◆ What is expected
Find every line of the records that has "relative" and return it.

[Collection entries]

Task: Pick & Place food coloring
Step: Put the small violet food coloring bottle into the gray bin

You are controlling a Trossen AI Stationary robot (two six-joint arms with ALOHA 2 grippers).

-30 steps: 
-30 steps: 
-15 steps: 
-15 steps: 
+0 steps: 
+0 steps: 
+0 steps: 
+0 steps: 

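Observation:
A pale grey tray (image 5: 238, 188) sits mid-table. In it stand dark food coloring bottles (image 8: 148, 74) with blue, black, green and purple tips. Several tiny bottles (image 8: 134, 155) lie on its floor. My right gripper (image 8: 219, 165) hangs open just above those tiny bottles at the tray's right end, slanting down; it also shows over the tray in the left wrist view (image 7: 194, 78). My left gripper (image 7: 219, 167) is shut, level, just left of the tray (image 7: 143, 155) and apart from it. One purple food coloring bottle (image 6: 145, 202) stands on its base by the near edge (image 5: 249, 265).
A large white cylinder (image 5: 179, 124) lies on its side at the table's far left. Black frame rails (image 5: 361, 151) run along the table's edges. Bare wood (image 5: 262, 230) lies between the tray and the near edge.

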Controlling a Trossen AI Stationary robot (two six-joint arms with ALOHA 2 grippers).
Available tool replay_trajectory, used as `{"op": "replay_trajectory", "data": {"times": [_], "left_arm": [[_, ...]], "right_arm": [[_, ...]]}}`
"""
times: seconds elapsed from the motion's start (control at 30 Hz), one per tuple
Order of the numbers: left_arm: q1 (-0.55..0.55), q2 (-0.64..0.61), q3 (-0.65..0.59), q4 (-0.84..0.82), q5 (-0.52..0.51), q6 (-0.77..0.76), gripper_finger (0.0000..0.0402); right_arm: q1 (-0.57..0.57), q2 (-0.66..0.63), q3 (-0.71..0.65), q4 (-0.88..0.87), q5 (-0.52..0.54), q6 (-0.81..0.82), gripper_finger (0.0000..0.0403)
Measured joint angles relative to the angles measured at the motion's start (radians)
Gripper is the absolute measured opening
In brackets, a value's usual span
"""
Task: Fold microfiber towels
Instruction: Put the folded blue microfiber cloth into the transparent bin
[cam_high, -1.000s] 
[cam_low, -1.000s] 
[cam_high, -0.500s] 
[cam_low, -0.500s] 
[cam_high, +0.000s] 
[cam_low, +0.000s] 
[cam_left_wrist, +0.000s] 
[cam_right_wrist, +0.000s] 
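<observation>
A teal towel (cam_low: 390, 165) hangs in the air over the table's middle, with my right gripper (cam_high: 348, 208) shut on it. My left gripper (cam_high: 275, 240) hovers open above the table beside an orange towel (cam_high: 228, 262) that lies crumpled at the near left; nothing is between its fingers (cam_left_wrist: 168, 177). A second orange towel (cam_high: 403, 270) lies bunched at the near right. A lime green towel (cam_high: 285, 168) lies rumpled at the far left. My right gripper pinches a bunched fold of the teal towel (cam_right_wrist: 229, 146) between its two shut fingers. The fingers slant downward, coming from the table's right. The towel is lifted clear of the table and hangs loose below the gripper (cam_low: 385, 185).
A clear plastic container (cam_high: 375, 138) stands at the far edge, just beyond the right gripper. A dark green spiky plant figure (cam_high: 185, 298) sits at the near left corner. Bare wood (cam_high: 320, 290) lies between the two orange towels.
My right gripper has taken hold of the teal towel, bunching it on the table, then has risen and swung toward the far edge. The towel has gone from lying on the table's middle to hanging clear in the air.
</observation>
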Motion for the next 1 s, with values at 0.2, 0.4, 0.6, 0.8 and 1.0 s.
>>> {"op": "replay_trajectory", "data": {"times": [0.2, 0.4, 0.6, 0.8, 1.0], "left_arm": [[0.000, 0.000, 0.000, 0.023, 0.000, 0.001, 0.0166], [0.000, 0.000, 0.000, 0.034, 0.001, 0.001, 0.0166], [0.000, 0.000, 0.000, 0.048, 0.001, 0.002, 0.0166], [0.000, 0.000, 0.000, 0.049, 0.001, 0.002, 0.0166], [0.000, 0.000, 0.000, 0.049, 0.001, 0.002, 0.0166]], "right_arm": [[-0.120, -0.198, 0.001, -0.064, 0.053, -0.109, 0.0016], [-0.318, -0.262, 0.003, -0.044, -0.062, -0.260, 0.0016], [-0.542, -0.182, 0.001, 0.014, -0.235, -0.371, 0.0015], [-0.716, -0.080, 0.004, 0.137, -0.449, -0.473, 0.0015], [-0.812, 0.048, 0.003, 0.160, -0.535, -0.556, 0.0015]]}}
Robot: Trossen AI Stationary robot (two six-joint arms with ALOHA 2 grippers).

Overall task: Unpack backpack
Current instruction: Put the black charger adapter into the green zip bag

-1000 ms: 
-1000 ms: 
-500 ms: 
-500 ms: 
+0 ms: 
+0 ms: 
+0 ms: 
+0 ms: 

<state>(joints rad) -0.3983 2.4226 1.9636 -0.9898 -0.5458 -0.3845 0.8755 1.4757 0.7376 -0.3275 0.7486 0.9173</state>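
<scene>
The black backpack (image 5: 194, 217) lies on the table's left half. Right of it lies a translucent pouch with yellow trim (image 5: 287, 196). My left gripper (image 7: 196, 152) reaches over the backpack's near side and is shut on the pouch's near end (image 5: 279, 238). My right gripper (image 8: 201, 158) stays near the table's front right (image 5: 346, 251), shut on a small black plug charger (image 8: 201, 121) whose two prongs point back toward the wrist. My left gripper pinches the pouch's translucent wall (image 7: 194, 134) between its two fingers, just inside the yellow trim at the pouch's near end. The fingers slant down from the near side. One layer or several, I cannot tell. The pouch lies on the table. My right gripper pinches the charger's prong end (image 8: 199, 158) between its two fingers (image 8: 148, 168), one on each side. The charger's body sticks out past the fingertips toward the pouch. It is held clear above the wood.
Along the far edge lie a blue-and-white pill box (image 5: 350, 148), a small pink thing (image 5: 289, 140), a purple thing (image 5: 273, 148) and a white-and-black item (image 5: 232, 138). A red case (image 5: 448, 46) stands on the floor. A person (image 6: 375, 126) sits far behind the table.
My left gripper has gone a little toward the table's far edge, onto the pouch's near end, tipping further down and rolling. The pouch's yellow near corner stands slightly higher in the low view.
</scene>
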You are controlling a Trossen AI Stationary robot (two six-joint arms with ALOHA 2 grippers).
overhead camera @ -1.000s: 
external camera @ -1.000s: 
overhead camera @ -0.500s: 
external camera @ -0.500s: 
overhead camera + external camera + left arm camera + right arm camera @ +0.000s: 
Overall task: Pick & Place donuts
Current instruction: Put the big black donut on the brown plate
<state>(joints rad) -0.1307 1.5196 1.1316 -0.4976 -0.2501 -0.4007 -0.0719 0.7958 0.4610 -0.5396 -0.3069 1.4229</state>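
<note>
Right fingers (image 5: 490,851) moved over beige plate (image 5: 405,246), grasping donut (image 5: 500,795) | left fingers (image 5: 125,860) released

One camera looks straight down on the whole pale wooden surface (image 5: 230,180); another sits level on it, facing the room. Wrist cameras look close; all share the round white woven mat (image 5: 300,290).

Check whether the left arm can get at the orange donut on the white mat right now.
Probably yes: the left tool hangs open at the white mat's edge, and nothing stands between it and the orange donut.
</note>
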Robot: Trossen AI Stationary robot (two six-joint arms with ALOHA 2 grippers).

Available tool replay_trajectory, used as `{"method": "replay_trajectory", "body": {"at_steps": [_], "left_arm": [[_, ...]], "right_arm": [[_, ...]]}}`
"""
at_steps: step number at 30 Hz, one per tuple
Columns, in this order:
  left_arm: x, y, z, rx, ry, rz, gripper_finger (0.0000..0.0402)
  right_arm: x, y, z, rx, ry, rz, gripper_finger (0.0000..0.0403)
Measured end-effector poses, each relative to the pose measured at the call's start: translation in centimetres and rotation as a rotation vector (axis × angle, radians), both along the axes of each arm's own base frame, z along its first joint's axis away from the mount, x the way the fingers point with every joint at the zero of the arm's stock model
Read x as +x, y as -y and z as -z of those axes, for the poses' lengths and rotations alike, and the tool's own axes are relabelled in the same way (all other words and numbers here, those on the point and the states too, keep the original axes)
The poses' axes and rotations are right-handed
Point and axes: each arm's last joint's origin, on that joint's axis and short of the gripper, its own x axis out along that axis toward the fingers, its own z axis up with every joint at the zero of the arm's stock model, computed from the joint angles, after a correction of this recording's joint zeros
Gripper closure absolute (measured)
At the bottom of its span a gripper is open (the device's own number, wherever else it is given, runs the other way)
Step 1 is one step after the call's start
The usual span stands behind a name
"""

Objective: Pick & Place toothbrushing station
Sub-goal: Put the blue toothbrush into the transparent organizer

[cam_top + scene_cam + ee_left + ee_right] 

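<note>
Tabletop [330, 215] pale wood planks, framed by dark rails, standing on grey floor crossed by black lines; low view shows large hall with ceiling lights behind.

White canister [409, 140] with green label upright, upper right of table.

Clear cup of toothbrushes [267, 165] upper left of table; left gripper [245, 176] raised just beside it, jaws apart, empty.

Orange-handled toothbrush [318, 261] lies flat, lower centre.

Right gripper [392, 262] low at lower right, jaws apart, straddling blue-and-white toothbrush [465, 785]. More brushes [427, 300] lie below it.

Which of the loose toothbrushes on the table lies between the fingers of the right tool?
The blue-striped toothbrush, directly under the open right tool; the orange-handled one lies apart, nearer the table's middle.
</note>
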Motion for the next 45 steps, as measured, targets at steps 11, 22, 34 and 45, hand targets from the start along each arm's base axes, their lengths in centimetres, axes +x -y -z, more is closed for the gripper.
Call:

◆ Response to the task
Measured joint angles relative to the angles measured at the motion's start (radians)
Measured end-effector poses, each relative to the pose measured at the call's start: translation in centimetres and rotation as a rotation vector (axis × angle, radians), both along the axes of each arm's own base frame, z along its first joint's axis away from the mount, x the way the fingers point with every joint at the zero of the arm's stock model

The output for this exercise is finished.